Has anyone else had this happen to them? If so, did you fix it and how?

I would rather not just hose the problem server and redo it but, I'm wondering if I need to. I wouldn't worry about it, but it makes it confusing to know what entry to select because the P40 has more memory, so if you get things wrong then different combinations of mdev entries will make things refuse to work properly.

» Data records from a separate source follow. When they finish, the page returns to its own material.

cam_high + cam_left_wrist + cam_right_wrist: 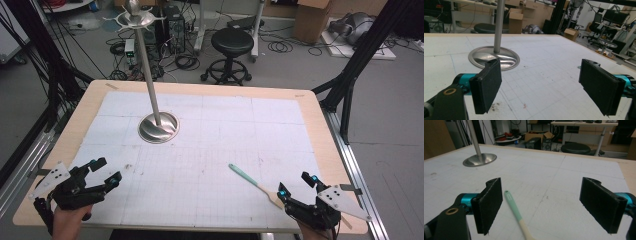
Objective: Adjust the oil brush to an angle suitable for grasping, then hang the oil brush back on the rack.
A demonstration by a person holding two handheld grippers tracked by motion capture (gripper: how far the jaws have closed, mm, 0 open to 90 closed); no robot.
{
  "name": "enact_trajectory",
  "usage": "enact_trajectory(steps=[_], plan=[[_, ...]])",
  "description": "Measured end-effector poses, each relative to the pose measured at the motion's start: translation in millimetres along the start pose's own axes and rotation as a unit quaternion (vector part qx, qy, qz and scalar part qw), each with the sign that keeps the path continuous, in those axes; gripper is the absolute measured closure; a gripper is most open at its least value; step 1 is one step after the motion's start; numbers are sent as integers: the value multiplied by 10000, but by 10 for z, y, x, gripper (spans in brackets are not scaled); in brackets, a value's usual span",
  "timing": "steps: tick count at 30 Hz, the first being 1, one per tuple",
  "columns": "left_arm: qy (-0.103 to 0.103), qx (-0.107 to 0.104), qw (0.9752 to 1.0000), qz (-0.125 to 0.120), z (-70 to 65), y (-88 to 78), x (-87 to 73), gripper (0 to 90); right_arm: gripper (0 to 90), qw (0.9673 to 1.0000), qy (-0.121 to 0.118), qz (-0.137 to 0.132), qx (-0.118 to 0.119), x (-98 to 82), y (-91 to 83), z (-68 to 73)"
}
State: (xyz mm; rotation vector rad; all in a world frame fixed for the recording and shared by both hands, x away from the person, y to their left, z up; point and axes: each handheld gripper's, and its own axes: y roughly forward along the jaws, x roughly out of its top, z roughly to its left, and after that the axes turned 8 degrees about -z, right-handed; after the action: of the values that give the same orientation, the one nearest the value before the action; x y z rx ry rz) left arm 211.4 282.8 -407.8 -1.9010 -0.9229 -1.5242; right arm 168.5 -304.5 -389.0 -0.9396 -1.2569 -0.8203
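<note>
On the gridded mat (210, 150), a spatula (252, 181) lies just beside the wide-open right hand-held gripper (296, 184).

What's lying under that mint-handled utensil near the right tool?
The utensil lies flat on the white gridded mat covering the wooden table. Its far end goes under the open right tool, so what kind of utensil it is stays hidden.

Steel stand (158, 126): round base on surface (210, 95) at about 11 o'clock of centre, pole upright, hooked crown on top. White gridded mat (280, 130) covers surface. Black stool (232, 42) on floor at 12 o'clock; cardboard box (311, 17) at 1 o'clock.
</note>
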Motion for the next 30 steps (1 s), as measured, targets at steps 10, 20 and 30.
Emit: enact_trajectory(steps=[10,20,30], plan=[[30,-45,10000,48,-10,34,-9,194,178,10000,10,86,46,-19,28,-24],[55,-39,9999,85,-21,37,-15,194,178,9965,-395,572,474,-61,320,95],[131,-110,9997,195,-78,78,-28,200,270,9887,-364,1248,752,-249,546,75]])
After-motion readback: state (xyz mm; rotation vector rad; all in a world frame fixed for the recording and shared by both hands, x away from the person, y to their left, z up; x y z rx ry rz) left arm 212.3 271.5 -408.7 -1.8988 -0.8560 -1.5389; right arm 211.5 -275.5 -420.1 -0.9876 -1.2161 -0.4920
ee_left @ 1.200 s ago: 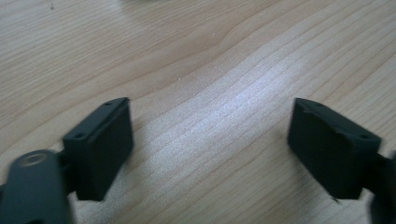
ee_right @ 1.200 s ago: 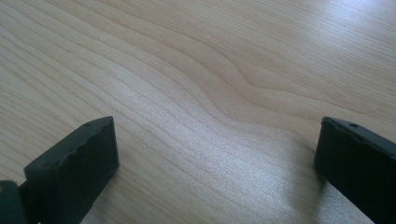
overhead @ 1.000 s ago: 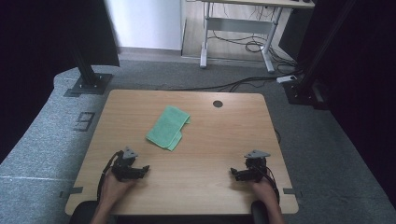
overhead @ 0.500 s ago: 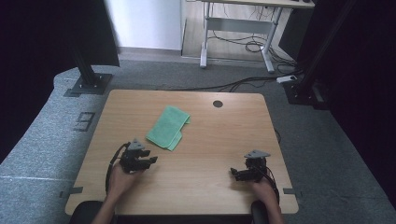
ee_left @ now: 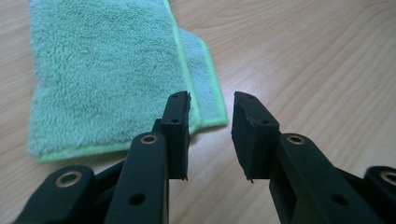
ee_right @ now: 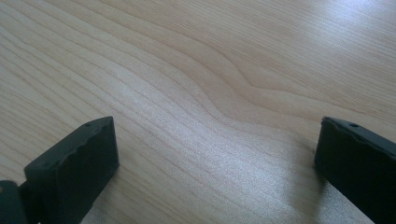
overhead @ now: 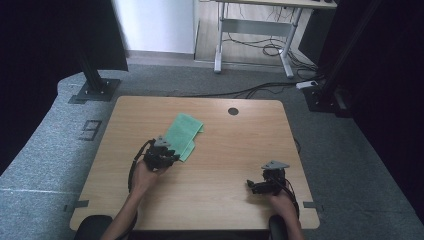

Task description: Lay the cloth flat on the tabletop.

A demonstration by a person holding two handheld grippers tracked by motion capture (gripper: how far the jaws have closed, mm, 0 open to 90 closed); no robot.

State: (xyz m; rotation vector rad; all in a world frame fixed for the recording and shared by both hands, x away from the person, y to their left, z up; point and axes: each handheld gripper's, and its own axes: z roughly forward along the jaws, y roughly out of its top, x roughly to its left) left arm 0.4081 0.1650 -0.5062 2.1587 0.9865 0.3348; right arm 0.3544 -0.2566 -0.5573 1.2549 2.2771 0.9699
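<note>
Black tongs come first: our right tongs [overhead: 252, 186] rest low at about five o'clock on the counter [overhead: 220, 210], jaws spread wide over bare wood with nothing between them, and we leave them parked there. Farther in, at about nine o'clock from the counter's middle, our left tongs [ee_left: 211, 119] hover just short of the green towel [ee_left: 107, 70]; their jaws have just been closing to a narrow gap, and nothing lies between them yet. The towel lies folded and flat a little beyond, toward eleven o'clock, its near corner just ahead of the tips. To take it well, we judge that we should lower the tips to the wood, slide one jaw under that doubled corner, catch both layers, and only then squeeze. Pinching too early would likely just push the cloth away.
</note>
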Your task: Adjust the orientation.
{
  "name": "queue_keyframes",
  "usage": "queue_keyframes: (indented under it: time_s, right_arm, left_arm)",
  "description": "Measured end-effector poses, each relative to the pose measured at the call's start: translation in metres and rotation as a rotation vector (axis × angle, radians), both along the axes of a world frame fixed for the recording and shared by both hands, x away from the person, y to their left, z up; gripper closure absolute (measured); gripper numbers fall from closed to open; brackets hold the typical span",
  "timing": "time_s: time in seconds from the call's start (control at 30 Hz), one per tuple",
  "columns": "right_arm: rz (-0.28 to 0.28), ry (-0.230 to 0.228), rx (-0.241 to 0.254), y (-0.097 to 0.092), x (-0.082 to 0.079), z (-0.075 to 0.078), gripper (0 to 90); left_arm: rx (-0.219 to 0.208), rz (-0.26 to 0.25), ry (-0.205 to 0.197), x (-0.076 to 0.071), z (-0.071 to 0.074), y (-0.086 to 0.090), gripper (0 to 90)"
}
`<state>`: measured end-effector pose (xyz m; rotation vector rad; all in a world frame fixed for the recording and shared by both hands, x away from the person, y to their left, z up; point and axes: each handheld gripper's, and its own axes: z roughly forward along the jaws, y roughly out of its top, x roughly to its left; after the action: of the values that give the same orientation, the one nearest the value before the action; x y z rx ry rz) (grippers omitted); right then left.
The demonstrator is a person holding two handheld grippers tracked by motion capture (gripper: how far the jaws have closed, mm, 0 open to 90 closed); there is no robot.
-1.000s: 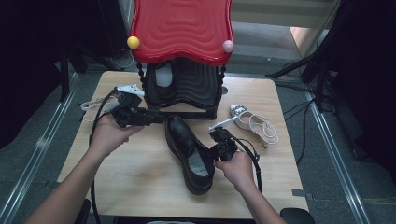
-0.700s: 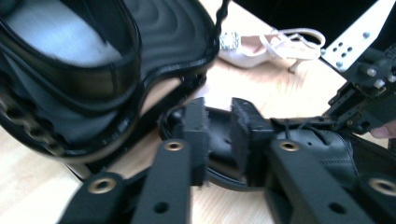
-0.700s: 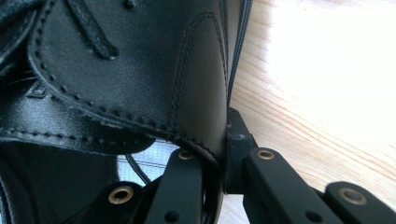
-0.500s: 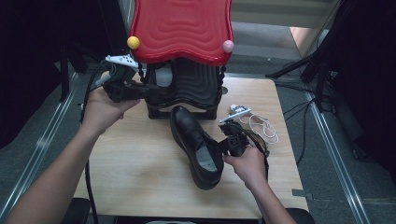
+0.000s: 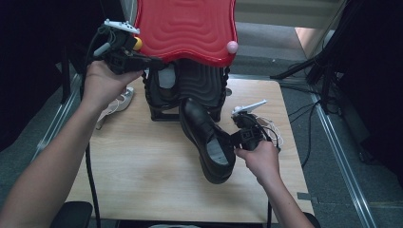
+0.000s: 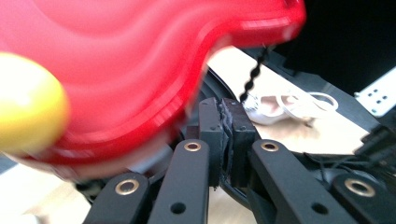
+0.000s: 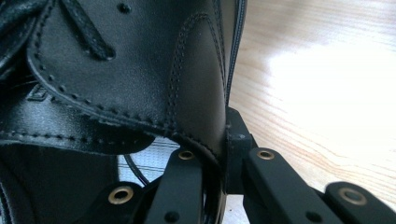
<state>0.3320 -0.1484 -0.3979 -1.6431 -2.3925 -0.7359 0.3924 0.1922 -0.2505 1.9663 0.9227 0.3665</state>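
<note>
A black leather shoe is tilted over the wooden table, its toe toward the black ribbed stand. My right gripper is shut on the shoe's side wall near the collar. In the right gripper view the leather is pinched between the jaws. My left gripper is raised at the stand's red wavy top, beside its yellow knob. Its jaws have just been closing and now meet with nothing visible between them.
A white shoe with laces lies left of the stand, and white laces lie behind my right hand. A pink knob sits on the red top's right corner. A black beaded chain hangs from it. Cables run along the floor at the right.
My left gripper rose from the table by the shoe's toe up to the red top's yellow knob. My right gripper lifted the shoe and carried it a little right and toward the stand.
</note>
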Motion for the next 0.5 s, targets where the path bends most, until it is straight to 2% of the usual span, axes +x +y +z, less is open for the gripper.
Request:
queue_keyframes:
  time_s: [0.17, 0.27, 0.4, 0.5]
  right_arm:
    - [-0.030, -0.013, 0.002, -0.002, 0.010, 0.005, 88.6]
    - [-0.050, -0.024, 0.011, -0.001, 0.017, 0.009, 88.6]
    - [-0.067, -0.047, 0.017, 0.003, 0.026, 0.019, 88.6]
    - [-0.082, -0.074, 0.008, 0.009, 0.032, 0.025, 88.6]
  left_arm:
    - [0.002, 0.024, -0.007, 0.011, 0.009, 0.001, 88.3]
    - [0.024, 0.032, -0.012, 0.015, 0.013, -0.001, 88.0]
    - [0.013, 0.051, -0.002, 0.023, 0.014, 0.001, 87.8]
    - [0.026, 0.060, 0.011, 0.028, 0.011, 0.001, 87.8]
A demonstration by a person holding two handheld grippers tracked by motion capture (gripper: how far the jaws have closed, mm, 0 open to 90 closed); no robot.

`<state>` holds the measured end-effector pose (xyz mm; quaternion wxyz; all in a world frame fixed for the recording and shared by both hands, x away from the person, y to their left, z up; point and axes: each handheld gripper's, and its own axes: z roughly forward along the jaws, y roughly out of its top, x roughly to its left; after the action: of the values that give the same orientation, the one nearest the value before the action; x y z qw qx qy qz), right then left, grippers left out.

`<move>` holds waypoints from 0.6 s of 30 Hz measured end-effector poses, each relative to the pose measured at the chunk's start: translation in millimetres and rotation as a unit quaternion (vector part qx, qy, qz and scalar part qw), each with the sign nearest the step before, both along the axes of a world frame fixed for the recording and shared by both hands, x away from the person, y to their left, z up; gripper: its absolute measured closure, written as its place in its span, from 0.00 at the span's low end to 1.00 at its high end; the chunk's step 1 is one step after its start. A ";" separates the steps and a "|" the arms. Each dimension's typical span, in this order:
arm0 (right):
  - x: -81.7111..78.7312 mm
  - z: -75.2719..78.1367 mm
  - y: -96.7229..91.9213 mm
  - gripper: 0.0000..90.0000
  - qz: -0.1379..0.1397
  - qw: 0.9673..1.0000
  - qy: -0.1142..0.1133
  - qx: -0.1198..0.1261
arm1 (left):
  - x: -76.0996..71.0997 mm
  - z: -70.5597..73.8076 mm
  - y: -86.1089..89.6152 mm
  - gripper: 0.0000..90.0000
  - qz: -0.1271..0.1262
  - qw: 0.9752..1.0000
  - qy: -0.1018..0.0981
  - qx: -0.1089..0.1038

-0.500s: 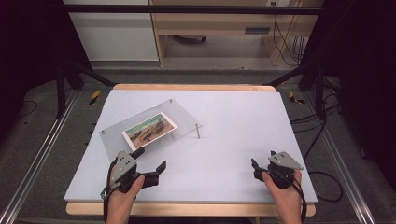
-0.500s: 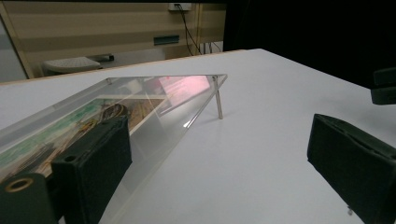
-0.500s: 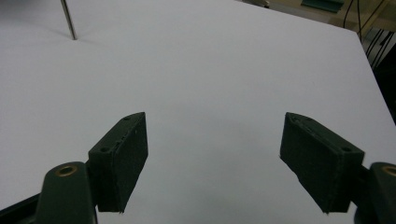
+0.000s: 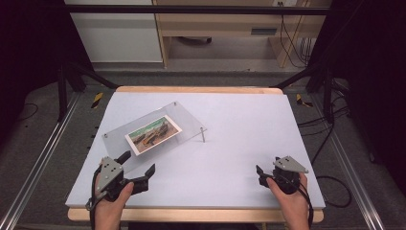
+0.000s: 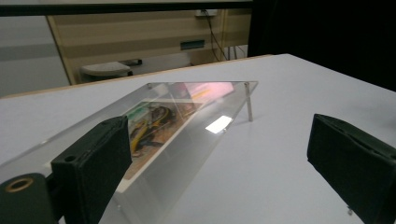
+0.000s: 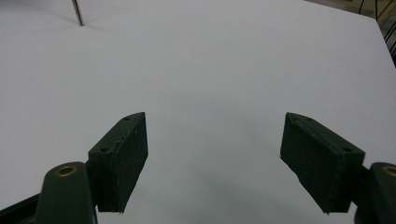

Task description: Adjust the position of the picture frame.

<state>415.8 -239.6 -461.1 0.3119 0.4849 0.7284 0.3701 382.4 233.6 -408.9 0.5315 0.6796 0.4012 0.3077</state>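
Clear acrylic panel (image 4: 158,125) sitting tilted on the white worktop (image 4: 239,139), left of centre, raised on a thin metal leg (image 4: 203,134) at its right corner and sloping down toward the near-left edge. Carrying a printed picture card (image 4: 153,134) under the clear sheet, showing yellow and dark shapes, too blurred to make out more. Seen from the left gripper view, panel (image 5: 187,116) stretching away ahead with the card (image 5: 154,126) beneath it, catching a pinkish glare near the far edge, leg (image 5: 249,103) standing upright on the worktop (image 5: 289,140). Left gripper (image 4: 136,168) hovering at the near-left, just short of the panel's near edge, held in a hand (image 4: 110,201); jaws spread wide, gripping nothing, one jaw lining up close against the panel's low edge, touching or not impossible to tell. Right gripper (image 4: 261,175) waiting at the near-right, well apart from the panel, held in the other hand (image 4: 292,199); jaws gaping wide in the right gripper view over bare worktop (image 6: 210,70), holding nothing, with the leg (image 6: 77,13) poking in at the top-left corner.
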 end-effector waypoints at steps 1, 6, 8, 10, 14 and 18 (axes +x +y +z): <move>0.0 0.0 0.0 0.26 0.000 1.000 0.000 0.000 | -1.7 2.0 4.1 0.07 0.010 1.000 0.003 0.004; 0.9 0.1 0.6 0.25 -0.006 1.000 0.011 0.002 | -10.3 7.8 21.4 0.07 0.059 0.998 0.014 0.031; 1.2 -0.1 0.7 0.25 -0.005 1.000 0.011 -0.001 | -15.4 9.6 26.9 0.07 0.068 0.997 0.010 0.045; 1.1 -0.3 1.0 0.25 -0.005 1.000 0.015 -0.001 | -20.9 11.1 31.3 0.07 0.078 0.995 0.005 0.070; 0.9 -0.7 0.6 0.25 -0.007 1.000 0.017 -0.001 | -28.6 11.0 39.6 0.05 0.082 0.994 0.012 0.072; 1.0 -1.1 0.4 0.25 -0.011 1.000 0.018 0.003 | -35.7 5.4 51.3 0.05 0.091 0.994 0.032 0.048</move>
<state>416.8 -239.3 -462.2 0.3011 0.5008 0.7272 0.3601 346.7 284.9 -403.5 0.4553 0.6745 0.4627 0.3515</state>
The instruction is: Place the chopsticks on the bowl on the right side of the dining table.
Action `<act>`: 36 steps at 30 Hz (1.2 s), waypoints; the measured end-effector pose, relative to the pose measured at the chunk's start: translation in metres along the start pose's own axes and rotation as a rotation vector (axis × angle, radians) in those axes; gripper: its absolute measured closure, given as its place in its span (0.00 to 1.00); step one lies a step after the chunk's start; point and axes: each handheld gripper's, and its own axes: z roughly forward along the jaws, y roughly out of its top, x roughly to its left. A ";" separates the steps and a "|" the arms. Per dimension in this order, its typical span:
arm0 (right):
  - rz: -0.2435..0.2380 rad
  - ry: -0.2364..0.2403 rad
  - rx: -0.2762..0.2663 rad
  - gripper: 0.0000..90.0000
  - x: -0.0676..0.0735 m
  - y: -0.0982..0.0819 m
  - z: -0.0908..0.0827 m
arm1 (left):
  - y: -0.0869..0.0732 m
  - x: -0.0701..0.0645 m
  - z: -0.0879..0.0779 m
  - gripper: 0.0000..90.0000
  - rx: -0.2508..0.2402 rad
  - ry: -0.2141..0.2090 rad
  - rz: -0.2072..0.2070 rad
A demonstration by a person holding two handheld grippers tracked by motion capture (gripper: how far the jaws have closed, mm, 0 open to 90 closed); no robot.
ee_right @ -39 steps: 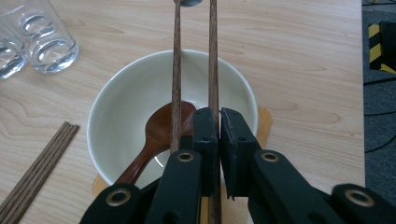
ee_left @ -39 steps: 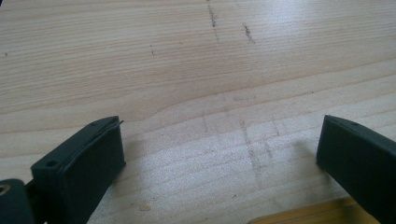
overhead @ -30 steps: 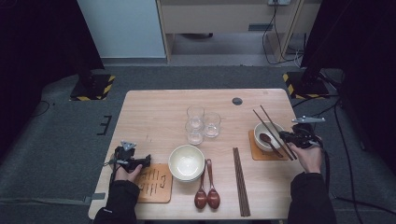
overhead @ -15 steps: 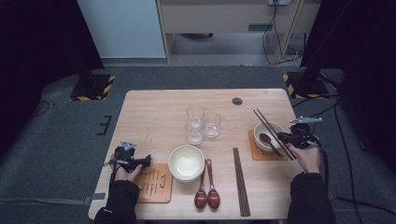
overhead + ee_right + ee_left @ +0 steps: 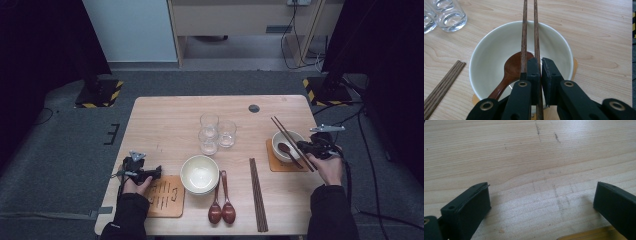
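Observation:
My right gripper (image 5: 309,148) (image 5: 541,63) hovers at the near rim of a cream bowl (image 5: 295,137) (image 5: 491,50) on a wooden coaster (image 5: 272,162) at the table's right. A pair of dark wooden chopsticks (image 5: 281,129) (image 5: 524,30) lies across that bowl. The jaws are shut on the right stick, and the left stick runs along the outside of the left jaw. A brown wooden spoon (image 5: 286,148) (image 5: 511,67) rests inside the bowl. My left gripper (image 5: 156,172) (image 5: 541,192) stands open low over bare wood at the front left, with nothing between its jaws.
A second coaster (image 5: 165,197) (image 5: 594,235) lies by the left gripper. A cream bowl (image 5: 200,174), two wooden spoons (image 5: 222,210) and more chopsticks (image 5: 257,195) (image 5: 441,87) sit at the front middle. Three glasses (image 5: 217,132) (image 5: 449,15) stand mid-table.

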 end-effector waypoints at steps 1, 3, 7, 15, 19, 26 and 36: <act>0.000 0.001 0.000 0.94 0.000 0.000 0.000 | 0.000 0.000 0.000 0.00 0.000 0.000 0.000; -0.002 0.003 -0.002 0.94 0.000 0.000 0.000 | 0.000 0.000 0.000 0.00 0.000 0.000 0.000; -0.001 0.006 -0.008 0.95 0.000 0.000 0.001 | 0.000 0.000 0.000 0.00 0.000 0.000 0.000; 0.004 0.011 -0.013 0.91 0.001 0.000 0.000 | 0.000 0.000 0.000 0.00 0.000 0.000 0.000; 0.006 0.013 -0.042 0.84 0.003 0.003 -0.004 | 0.000 0.000 0.000 0.00 0.000 0.000 0.000; -0.030 0.015 -0.046 0.72 0.010 0.004 0.003 | 0.000 0.000 0.000 0.00 0.000 0.000 0.000; -0.038 0.003 0.007 0.77 0.009 0.000 0.010 | 0.000 0.000 0.000 0.00 0.000 0.000 0.000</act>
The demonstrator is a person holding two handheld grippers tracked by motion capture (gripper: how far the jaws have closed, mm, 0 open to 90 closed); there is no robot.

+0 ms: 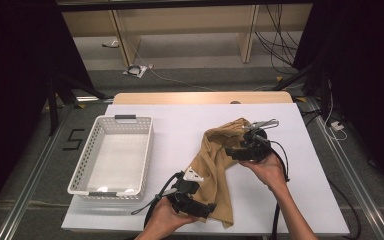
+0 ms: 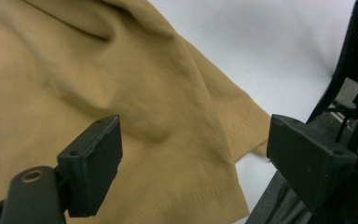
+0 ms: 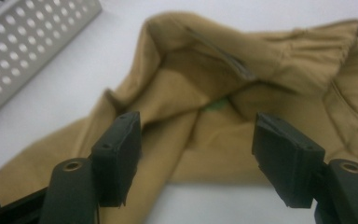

Edit: On a previous search, I didn't see it but I'm reading this thread now: https://forum.proxmox.com/threads/vgpu-tesla-p4-wrong-mdevctl-gpu.143247/

The very strange thing is it is almost like a 'clean install' of no nvidia drivers on the system ever yielded the correctly showing P4 entries (i.e. the other 4 servers that I recently got some P4 cards in), only the original one I used to patch the drivers etc (to get them to work with kernel 6.8) and form the custom installer is persisting in being wrong. Weird.
 
Last edited:
Using the vgpu installer from here: https://wvthoog.nl/proxmox-vgpu-v3/

and doing 'upgrade' on the install (which removed the previously installed entries, and then re-installing but using the NVidia 535-161.05 via whatever download link the installer script had, actually worked. I noticed the installer downgraded my system's kernel to 6.5 though, which is a bit weird since I never asked it to do that.
 
What I ended up doing was uninstalling the nvidia drivers using the above mention installer script.

I then removed kernel 6.5, updated grub to get back on 6.8.

I then reinstalled my previously patched 6.8 compatible version of 535-161.05 and lo, I now have correct mdev types displayed.

So, I'll leave this here for posterity.. but that was weird. Maybe the uninstaller did a better job cleaning up?